In experiments below, latent space visualization is obtained by TSNE on encoder outputted means for each sample in the training set.
- β = 0.0 (optimising only reconstruction loss): Latent space idea is not used because encoder can put each sample in separate places with punctual variations. Test image reconstruction quality is high even if they are not used in training, but generation ability is very low.
2d latent space | reconstructed test set images | Inewly generated images |
- β = 200.0 (optimising only kl loss): Without reconstruction pressure, all samples will have unit gaussian parameters, thus in the latent space no label(or similarity)-based clustering will be observed. Test image reconstruction quality, and generation ability are very low.
2d latent space | reconstructed test set images | Inewly generated images |
- β = 12.0 (optimising both losses): Both clustering nature of reconstruction loss and dense packing nature of kl loss observed.
2d latent space | digit manifold when latent dimension = 2 |
Instead of having one normal distribution where each digit tries to find a place for itself, with the label conditioning, now each digit has its own Gaussian distribution. Thus, 2d latent space concept is no longer valid, but this is compansated by the option of producing desired digit. For the following experiments, even though I tried with various architectures, enough variation is not present. I observed the same problem for different implementations such as in this.
β = 1.0 | β = 1e-11 |
- simple-vae: Both encoder and decoder consist of two fully connected hidden layers.
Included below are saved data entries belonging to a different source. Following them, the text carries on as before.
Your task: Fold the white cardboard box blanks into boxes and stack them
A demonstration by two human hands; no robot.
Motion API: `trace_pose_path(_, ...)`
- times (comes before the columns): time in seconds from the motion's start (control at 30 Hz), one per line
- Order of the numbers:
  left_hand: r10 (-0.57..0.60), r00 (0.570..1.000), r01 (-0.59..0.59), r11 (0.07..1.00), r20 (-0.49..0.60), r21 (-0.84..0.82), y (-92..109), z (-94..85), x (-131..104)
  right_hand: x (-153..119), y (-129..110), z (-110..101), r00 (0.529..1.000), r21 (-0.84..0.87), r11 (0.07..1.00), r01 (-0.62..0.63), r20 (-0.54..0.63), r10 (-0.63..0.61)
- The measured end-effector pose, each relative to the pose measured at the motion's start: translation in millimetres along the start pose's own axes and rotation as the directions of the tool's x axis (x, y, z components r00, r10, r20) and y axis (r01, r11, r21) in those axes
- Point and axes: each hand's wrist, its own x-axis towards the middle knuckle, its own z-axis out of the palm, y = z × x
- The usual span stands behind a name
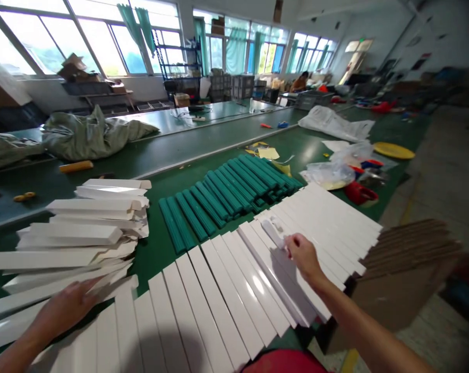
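My left hand (69, 305) lies over the left pile of long white cardboard boxes (75, 233), fingers stretched out and touching the boxes near their ends. The fingers of my right hand (302, 254) are pinched together at a small pale piece (272, 233), perhaps clear plastic, whose kind I cannot make out. Beneath that hand runs a long row of narrow white boxes (226, 280), laid side by side and partly overlapping. Just beyond the row, ribbed dark green strips (234, 189) lie in a stacked bundle.
The green worktable (215, 134) stretches far back. Plastic bags (331, 173), a red tape roll (361, 193) and a yellow disc (393, 151) lie at the right. A brown cardboard carton (393, 280) stands beside the table. A person (299, 83) sits far back.
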Motion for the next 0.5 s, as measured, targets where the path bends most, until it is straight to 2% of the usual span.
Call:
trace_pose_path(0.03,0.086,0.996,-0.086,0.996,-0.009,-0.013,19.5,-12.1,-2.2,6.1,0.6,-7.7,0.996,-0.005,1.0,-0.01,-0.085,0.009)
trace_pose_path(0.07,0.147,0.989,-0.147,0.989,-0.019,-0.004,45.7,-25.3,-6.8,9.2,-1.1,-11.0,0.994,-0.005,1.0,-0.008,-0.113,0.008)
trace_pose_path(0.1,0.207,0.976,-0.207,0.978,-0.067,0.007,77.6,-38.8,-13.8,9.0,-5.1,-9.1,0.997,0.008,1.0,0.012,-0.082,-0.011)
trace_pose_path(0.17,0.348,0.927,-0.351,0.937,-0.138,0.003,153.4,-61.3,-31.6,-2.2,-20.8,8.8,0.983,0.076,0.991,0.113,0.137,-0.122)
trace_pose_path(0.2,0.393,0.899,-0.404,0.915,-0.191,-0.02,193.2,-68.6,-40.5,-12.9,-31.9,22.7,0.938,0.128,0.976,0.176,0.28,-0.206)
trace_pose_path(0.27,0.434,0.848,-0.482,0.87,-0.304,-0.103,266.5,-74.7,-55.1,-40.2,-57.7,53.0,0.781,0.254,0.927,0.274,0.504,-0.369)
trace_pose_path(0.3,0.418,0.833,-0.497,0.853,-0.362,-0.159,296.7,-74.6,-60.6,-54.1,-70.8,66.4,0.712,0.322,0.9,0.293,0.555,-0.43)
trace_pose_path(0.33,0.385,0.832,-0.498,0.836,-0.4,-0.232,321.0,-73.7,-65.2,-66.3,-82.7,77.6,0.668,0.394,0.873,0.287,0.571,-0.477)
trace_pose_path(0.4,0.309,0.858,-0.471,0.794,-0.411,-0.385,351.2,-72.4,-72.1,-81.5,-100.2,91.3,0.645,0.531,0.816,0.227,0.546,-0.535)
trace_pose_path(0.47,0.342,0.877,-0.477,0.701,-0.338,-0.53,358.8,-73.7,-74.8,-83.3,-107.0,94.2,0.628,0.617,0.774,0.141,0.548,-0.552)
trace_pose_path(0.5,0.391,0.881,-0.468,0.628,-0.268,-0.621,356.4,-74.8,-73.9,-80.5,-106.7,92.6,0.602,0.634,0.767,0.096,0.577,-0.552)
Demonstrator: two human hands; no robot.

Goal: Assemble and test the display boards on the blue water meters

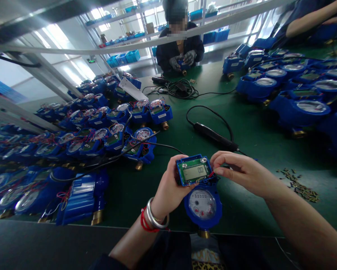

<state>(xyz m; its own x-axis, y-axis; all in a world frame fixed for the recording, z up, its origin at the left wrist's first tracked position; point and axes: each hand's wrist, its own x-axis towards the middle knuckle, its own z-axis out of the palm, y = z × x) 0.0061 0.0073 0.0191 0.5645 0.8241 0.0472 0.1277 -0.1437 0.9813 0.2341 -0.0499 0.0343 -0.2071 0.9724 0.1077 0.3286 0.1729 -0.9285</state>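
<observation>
A blue display housing (193, 170), its green circuit board and lit screen facing up, is gripped along its left side by my left hand (171, 187). Just below it, the blue water meter (203, 206) shows its round dial, with a brass fitting at its lower end near the table edge. Thumb and fingers of my right hand (233, 170) are pinched together at the housing's right side, on the red wire (211, 174). Dark wires lie between the housing and the meter, partly hidden by my fingers.
Many blue meters (89, 142) with loose wires stand in rows at left; more meters (300, 101) stand at right. A black electric screwdriver (213, 135) with its cable lies ahead. Screws (300, 185) are piled at right. Across the green table (182, 116) sits a person (181, 45) in gloves.
</observation>
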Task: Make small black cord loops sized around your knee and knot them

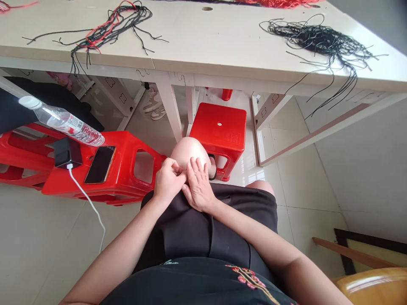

- conditional-vae: Encoder consists of two convolutional layers. One-hot label vector concatenated on the flattened output of these. For decoder, after sampling, one hot vector concatenation applied. Decoder consists of 3 transposed convolution layers, where the final single feature map is decoded image.
Various ways of VAE implementation is possible in TF, but I computed both losses after forward pass, which means model provides both encoder and decoder outputs.
Training is done on MNIST training set, using Adam optimizer with learning rate 1e-3 for maximum of 15 epochs. Depending on latent channel capacity, overfitting is possible, so early stopping via visual inspection is advised.
I experimented with different formulations of re-parametrization trick and found that z = μ + σ ⊙ ε is less stable than z = μ + log(1 + exp(ρ)) ⊙ ε, although both produce nice outcomes.